* [Activity]: Retype the data below without altering anything.

* [Data]:
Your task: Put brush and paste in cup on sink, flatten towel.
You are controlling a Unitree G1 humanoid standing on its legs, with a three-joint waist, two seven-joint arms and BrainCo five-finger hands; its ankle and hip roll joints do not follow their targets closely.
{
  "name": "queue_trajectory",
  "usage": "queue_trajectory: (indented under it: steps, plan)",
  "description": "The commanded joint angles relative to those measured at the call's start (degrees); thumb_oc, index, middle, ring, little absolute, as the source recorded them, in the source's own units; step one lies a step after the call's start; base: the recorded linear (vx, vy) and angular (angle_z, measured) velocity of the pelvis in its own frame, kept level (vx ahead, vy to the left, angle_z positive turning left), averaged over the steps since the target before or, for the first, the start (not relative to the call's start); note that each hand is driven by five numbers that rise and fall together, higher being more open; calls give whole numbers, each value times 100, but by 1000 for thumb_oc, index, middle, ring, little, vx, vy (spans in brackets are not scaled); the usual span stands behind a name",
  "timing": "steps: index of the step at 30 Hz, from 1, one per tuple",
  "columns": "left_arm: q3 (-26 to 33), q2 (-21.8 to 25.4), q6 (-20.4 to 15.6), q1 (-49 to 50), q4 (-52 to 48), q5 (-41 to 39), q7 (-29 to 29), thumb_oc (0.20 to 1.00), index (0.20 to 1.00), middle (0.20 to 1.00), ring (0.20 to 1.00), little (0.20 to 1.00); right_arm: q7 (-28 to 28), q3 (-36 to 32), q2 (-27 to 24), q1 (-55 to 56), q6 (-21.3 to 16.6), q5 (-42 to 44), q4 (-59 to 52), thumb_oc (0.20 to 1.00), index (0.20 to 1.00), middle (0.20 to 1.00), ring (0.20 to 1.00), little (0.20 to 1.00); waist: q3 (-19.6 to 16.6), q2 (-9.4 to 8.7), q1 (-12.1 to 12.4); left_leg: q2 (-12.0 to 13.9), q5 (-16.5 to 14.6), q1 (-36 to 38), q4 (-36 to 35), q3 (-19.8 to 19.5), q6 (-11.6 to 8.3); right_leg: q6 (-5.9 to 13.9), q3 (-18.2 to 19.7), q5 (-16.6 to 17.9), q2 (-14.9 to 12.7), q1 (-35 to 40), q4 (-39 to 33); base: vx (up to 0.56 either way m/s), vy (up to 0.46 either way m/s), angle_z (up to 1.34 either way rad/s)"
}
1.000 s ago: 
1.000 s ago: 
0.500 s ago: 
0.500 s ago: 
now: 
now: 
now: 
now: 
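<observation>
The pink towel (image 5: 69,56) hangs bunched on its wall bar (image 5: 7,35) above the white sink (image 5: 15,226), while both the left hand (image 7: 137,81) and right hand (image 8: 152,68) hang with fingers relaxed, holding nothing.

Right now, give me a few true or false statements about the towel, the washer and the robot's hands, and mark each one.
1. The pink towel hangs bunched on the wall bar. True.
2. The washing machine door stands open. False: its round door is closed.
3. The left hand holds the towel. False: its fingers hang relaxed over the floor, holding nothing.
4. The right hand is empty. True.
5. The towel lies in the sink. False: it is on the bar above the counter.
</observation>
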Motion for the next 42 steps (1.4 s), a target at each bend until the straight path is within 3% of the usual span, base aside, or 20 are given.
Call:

* [Reply to the task]:
Your task: Put brush and paste in cup on sink, flatten towel.
You are controlling a Unitree G1 humanoid standing on its legs, with a three-joint waist, two seven-joint arms and BrainCo five-finger hands; its ankle and hip roll joints do not follow their targets closely.
{
  "name": "queue_trajectory",
  "usage": "queue_trajectory: (indented under it: steps, plan)",
  "description": "The commanded joint angles relative to those measured at the call's start (degrees); thumb_oc, index, middle, ring, little absolute, as the source recorded them, in the source's own units; step one lies a step after the call's start; base: the recorded linear (vx, vy) and angular (angle_z, measured) velocity of the pelvis in its own frame, kept level (vx ahead, vy to the left, angle_z positive turning left), averaged over the steps since the target before or, for the first, the start (not relative to the call's start); note that each hand is driven by five numbers that rise and fall together, higher being more open; calls give whole numbers, each value times 100, but by 1000 for thumb_oc, index, middle, ring, little, vx, vy (spans in brackets are not scaled); the usual span stands behind a name",
  "timing": "steps: index of the step at 30 Hz, from 1, one per tuple",
  "columns": "left_arm: q3 (-26 to 33), q2 (-21.8 to 25.4), q6 (-20.4 to 15.6), q1 (-49 to 50), q4 (-52 to 48), q5 (-41 to 39), q7 (-29 to 29), thumb_oc (0.20 to 1.00), index (0.20 to 1.00), middle (0.20 to 1.00), ring (0.20 to 1.00), little (0.20 to 1.00); right_arm: q7 (-28 to 28), q3 (-36 to 32), q2 (-27 to 24), q1 (-55 to 56), q6 (-21.3 to 16.6), q5 (-42 to 44), q4 (-59 to 52), thumb_oc (0.20 to 1.00), index (0.20 to 1.00), middle (0.20 to 1.00), ring (0.20 to 1.00), little (0.20 to 1.00); waist: q3 (-19.6 to 16.6), q2 (-9.4 to 8.7), q1 (-12.1 to 12.4); left_leg: q2 (-12.0 to 13.9), q5 (-16.5 to 14.6), q1 (-36 to 38), q4 (-36 to 35), q3 (-19.8 to 19.5), q6 (-11.6 to 8.3); right_leg: q6 (-5.9 to 13.9), q3 (-18.2 to 19.7), q5 (-16.6 to 17.9), q2 (-14.9 to 12.7), q1 (-35 to 40), q4 (-39 to 33); base: vx (up to 0.56 either way m/s), vy (up to 0.46 either way m/s), angle_z (up to 1.34 either way rad/s)"
}
1.000 s ago: 
1.000 s ago: 
0.500 s ago: 
0.500 s ago: 
now: 
now: 
now: 
now: 
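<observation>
The pink towel (image 5: 69,56) hangs bunched on its wall bar (image 5: 7,35) above the white sink (image 5: 15,226), while both the left hand (image 7: 137,81) and right hand (image 8: 152,68) hang with fingers relaxed, holding nothing.

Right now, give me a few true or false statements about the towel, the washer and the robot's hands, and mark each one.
1. The pink towel hangs bunched on the wall bar. True.
2. The washing machine door stands open. False: its round door is closed.
3. The left hand holds the towel. False: its fingers hang relaxed over the floor, holding nothing.
4. The right hand is empty. True.
5. The towel lies in the sink. False: it is on the bar above the counter.
</observation>
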Motion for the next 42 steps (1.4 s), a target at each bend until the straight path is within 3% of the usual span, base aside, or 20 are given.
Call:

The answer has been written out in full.